Latest update April 6th, 2026 12:35 AM
Aug 12, 2009 Features / Columnists, Freddie Kissoon
Mr. Jagdeo became a morally elected president after the 2001 elections. Before that he was given the presidency by Freedom House therefore he had to “humble” as the Rastas would say. The PPP big wigs dictated to him even after the elections but he wasn’t ready for the confrontation. He knew he had to spend some time assessing the forces inside the PPP and gaining some more years in the seat of power.
His moment came at the beginning of 2002 when the Mash Day escapees used Buxton to destabilize the rule of the PPP.
It was a huge moment of fear for Freedom House. The Buxton gunmen took the fight to the PPP. There was no time in this configuration for party politics. From 2002 to 2005, the PPP became moribund. Policy-making gave way to preoccupation with the gunmen. The attack on the PPP congress in 2004 at Port Mourant had virtually imprisoned the PPP leadership.
Within the paralysis of PPP, Jagdeo saw his independence. The Leviathan was about to come out of the sea. Mr. Jagdeo along with Ministers Gajraj and Ramsammy began to strategise on the defence of the Government.
What followed was an unholy alliance between politicians and extra-judicial personnel.
By the time the last of the violent gunmen (minus Troy Dick) held up in Buxton was killed in a shoot-out in Prashad Nagar, Mr. Jagdeo was his own man. He was in control of the State, the PPP and Guyana. There was to be no turning back.
But he wasn’t the leader of the PPP, and Freedom House was the place that ran the party and its groups all over Guyana. Mr. Jagdeo had an ace and he used it with deadly realpolitik ambition. The front and second tier leaders of the PPP were patronized. But so were their relations, be they spouses, children, cousins and consanguineous members of the family.
What Mr. Jagdeo did was that he used his enormous state powers to make those with lesser power feel comfortable. In so doing, their lesser power became lesser and in a dialectical way, his power became greater.

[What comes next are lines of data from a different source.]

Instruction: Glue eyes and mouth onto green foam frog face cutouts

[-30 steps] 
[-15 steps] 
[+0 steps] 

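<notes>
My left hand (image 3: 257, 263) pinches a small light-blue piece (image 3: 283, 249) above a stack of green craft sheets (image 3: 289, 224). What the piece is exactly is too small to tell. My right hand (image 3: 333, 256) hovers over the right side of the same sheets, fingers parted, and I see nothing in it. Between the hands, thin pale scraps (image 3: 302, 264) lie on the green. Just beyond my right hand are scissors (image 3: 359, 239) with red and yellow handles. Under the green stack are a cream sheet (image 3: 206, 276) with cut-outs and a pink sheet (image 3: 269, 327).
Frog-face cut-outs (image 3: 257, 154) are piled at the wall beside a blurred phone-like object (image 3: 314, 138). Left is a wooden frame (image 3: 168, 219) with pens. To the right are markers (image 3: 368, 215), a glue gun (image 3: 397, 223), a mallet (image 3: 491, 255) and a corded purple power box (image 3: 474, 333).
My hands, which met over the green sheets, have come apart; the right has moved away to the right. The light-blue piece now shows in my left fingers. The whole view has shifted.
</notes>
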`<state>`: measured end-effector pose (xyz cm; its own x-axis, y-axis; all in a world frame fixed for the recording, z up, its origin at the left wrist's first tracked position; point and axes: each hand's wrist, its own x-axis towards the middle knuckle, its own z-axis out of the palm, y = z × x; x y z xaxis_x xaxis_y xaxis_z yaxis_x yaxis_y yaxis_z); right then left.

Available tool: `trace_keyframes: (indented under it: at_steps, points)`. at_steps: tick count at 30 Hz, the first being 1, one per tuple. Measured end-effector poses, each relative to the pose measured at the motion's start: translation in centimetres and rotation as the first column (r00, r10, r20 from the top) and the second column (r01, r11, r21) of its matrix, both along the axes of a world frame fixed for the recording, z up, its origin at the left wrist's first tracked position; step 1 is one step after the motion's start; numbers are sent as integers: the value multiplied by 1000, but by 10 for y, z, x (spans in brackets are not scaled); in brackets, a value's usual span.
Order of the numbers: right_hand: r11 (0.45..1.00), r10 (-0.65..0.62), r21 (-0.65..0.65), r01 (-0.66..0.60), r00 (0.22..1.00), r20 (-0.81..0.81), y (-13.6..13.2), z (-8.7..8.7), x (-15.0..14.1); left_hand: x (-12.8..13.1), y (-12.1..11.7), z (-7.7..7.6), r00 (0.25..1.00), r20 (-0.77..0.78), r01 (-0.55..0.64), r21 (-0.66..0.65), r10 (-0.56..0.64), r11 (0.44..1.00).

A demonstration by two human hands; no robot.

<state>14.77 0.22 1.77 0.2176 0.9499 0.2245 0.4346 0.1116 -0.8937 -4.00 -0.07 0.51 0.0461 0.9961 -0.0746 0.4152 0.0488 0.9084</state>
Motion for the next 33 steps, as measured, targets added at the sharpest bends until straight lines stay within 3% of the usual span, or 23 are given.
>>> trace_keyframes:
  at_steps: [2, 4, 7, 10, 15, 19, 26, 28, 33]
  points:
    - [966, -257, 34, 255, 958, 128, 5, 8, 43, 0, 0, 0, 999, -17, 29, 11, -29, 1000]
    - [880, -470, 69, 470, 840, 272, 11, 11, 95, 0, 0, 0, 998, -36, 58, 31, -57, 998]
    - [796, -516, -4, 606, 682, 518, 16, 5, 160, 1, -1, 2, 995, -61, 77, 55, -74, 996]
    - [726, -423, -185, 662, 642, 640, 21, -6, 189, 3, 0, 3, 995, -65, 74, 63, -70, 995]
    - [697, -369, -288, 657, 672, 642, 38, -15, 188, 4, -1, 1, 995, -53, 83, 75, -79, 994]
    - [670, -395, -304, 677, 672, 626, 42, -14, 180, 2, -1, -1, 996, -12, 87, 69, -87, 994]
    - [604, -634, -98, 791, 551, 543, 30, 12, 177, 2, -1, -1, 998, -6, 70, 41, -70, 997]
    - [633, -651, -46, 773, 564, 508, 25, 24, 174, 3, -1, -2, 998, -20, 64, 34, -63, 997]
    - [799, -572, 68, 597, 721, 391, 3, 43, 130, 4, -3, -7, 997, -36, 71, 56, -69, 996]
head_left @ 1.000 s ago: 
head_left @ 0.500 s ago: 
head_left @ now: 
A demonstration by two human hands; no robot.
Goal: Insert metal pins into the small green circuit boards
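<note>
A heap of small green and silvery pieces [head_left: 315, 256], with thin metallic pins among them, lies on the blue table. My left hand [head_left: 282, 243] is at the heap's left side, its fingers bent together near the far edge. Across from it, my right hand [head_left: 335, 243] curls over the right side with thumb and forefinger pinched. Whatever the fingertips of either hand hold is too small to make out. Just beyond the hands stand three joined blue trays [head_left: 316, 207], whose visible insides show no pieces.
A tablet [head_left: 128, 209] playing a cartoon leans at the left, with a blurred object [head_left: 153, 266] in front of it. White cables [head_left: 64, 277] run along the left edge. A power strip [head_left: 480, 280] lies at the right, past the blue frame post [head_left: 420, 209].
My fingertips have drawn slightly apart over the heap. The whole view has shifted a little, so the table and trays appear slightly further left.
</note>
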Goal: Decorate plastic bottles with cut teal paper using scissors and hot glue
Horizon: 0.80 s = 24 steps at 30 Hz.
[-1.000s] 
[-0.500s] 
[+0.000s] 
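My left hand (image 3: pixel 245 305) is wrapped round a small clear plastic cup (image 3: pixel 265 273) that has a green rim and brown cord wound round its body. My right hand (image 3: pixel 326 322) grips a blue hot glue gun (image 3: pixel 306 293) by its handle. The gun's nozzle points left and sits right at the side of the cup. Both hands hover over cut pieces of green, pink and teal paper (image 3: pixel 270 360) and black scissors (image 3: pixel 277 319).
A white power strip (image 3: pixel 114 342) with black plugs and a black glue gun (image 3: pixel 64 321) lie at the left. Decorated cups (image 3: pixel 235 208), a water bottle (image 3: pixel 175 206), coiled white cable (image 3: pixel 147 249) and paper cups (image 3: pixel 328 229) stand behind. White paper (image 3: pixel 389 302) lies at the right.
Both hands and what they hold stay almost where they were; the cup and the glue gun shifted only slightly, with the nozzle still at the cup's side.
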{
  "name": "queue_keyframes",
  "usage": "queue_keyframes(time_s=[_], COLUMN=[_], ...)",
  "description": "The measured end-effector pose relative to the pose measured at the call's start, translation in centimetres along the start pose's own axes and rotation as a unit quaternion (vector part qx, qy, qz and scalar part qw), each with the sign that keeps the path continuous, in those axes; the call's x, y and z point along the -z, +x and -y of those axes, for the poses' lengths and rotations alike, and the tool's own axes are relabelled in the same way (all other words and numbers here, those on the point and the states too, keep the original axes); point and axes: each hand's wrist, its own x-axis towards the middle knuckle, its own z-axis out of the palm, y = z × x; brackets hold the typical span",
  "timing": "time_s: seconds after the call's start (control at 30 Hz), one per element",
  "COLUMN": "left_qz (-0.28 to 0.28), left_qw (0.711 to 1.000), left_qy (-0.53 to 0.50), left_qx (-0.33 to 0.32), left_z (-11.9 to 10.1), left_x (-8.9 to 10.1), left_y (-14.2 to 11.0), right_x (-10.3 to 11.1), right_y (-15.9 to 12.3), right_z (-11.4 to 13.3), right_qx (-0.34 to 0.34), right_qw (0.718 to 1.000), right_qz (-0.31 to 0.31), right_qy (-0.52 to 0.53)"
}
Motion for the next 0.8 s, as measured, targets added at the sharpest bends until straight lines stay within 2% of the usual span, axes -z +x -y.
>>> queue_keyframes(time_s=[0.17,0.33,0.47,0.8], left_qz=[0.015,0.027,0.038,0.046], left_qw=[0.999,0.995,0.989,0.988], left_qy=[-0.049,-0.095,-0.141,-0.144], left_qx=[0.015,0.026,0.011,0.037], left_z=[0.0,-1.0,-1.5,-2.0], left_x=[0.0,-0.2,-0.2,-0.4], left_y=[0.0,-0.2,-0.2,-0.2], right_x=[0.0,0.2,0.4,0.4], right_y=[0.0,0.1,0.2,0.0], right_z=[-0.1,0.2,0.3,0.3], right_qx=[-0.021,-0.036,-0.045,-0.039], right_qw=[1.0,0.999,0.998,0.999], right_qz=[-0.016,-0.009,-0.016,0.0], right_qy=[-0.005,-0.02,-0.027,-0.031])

The potent example of this realpolitik game was the controversy over the accusation by Khemraj Ramjattan that the President castigated him at a meeting of the Central Committee (CC) of the PPP over transporting PPP business to the US Embassy. Mr. Jagdeo then displayed his membership of the Machiavellian club.
At a meeting of that thirty-five member unit, he asked them if they heard when he uttered that statement. Only Moses Nagamootoo rejected the President. Important to note that at the time Nagamootoo dissented, he along with Ramjattan, were the only two members of the CC that had no employment relationship with the State. All the others in some way, either direct or indirect or through their families were in receipt of income from the State. It would have been financial suicide to side with Ramjattan and Nagamootoo
Mr. Jagdeo’s hegemony over the PPP is complete and extremely tight.

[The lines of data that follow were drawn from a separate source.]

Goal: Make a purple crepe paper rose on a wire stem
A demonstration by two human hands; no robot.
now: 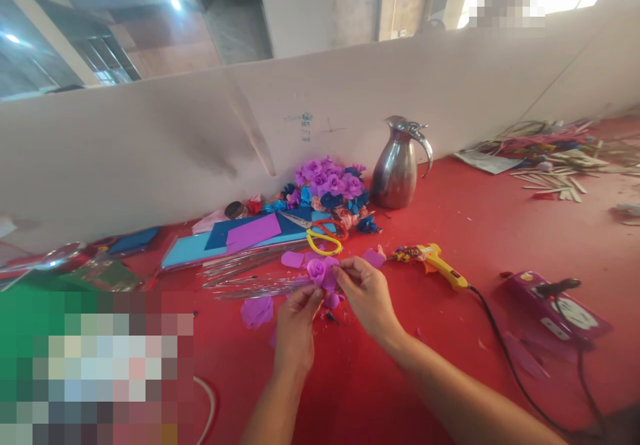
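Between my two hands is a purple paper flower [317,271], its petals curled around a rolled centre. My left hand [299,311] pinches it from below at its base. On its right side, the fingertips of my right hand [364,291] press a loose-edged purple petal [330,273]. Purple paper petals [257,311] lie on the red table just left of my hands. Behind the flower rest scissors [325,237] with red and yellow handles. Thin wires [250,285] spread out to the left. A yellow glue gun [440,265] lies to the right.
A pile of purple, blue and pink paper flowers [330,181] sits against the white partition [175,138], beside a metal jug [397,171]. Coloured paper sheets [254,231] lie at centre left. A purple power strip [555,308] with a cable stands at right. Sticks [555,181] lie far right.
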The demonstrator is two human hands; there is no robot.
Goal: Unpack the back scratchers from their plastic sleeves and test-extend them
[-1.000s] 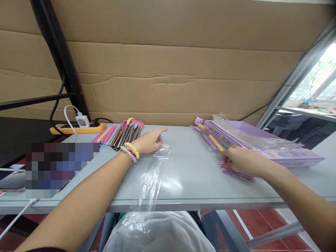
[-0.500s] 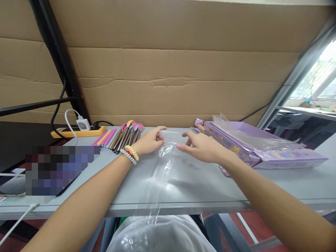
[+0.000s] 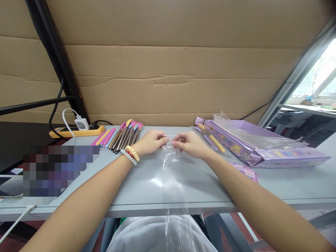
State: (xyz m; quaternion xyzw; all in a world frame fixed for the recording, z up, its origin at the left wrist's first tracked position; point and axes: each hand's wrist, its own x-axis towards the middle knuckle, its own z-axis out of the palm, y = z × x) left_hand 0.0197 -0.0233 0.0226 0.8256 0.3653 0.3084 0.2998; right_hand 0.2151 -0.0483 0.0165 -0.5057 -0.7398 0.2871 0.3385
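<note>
A long clear plastic bag (image 3: 172, 175) stretches from the middle of the grey table down over its front edge toward my lap. My left hand (image 3: 153, 142), with beaded bands at the wrist, pinches the left corner of its far end. At the right corner, the fingers of my right hand (image 3: 189, 144) are closed on the same edge. Left of my left hand lie metallic-barrelled pens (image 3: 128, 136) with pink and yellow tops. Beside them are several pink and yellow capped pens (image 3: 105, 137).
A purple box (image 3: 262, 154) with clear bags on it stands at the right. Wrapped purple and yellow pens (image 3: 214, 140) lie beside it, and a purple printed packet (image 3: 245, 171) is near my right forearm. At the left are a yellow power strip (image 3: 86, 132) and a blurred-out patch.
Both hands have closed on the far edge of the bag, where their fingers were spread before. My right hand has moved slightly left, and the bag now hangs straighter.
</note>
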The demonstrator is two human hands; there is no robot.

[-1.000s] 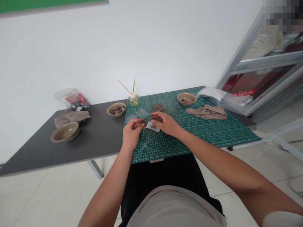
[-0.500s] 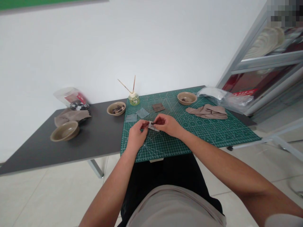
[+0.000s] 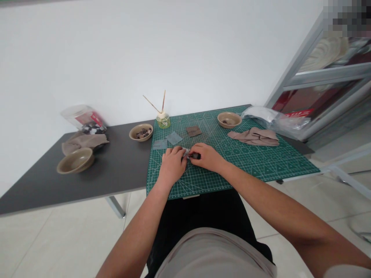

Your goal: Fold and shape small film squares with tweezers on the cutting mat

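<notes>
Over the green cutting mat (image 3: 246, 162), my left hand (image 3: 173, 164) is closed, its fingertips on a small pale grey piece (image 3: 186, 152). My right hand (image 3: 208, 157) meets it from the other side, fingers pinched on a small dark piece (image 3: 196, 156) that touches the pale one. Both are too small to name, and fingers hide parts of them. Just beyond the hands lie two thin grey-blue squares (image 3: 174, 138) and a brown square (image 3: 193, 131), flat on the mat.
A bowl of dark and tan bits (image 3: 141, 133) stands left of the mat, near a glass diffuser with sticks (image 3: 164, 120). Another bowl (image 3: 229, 120) and a brown cloth (image 3: 255, 137) are right. Far left are a bowl (image 3: 75, 161), a cloth (image 3: 85, 143) and a plastic bag (image 3: 84, 117).
My left hand has turned over, its back now facing up and covering more of the pale piece. The dark piece now shows between my right fingers.
</notes>
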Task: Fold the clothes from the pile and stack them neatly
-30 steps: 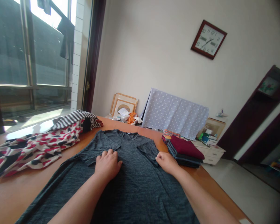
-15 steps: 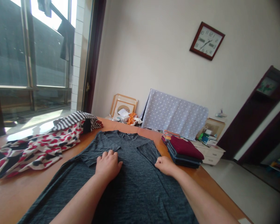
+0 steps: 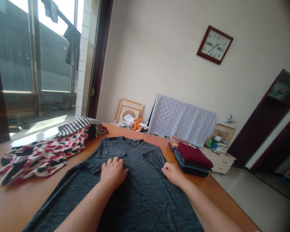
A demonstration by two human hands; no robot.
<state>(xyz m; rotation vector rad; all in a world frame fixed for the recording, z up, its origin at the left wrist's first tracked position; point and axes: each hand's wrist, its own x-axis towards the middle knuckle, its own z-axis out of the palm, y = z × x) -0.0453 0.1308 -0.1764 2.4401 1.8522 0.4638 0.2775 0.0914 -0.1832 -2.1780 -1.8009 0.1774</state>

There is only one thing standing in the way of running for a third term and that is the PNC. The PNC cannot deliver this in Parliament. But there is likely to be a try for a referendum, though that will certainly throw the country into deeper madness than it is already in.
Mr. Jagdeo will win a vote in both the PPP’s Central Committee and its Executive Committee if the Parliament gives him a chance to run again.
He simply has the support in the PPP to get the party’s endorsement for 2001. When put to the test, he will get endorsed because it will be a repeat of the voting that followed the Ramjattan accusation. A PPP leader will be committing income closure if he/she votes against Mr. Jagdeo whether in a secret ballot or show of hands.
It was the 2006 election that sealed the fate of Mrs. Jagan. Mr. Jagdeo let her know that he had won two successive elections, he was the President, and he run things. As the Rasta fraternity would say; after 2006, Mr. Jagdeo “humble” Mrs. Jagan.
She gave up trying to be the behind-the-scenes figure that she always was in the PPP. Whatever you want to say about Desmond Hoyte and Bharrat Jagdeo, they contributed in an eerie way to the cutting down of the prodigious power that Mrs. Jagan always enjoyed in the PPP and since 1992 in the country. She died in anger knowing that she was evicted from the seat of authority by her own protégé.
It was the fitting end to someone who never believed in true democracy.
Apology: In yesterday’s issue an editing error led to a publication that President Bharrat Jagdeo almost married the daughter of Parliamentarian Moses Nagamootoo.
That section should have read that Rajendra Rampersaud, who took a job with Clive Thomas at the University of Guyana, was slated to marry the daughter of Moses Nagamootoo.
The editor apologises for the mistake.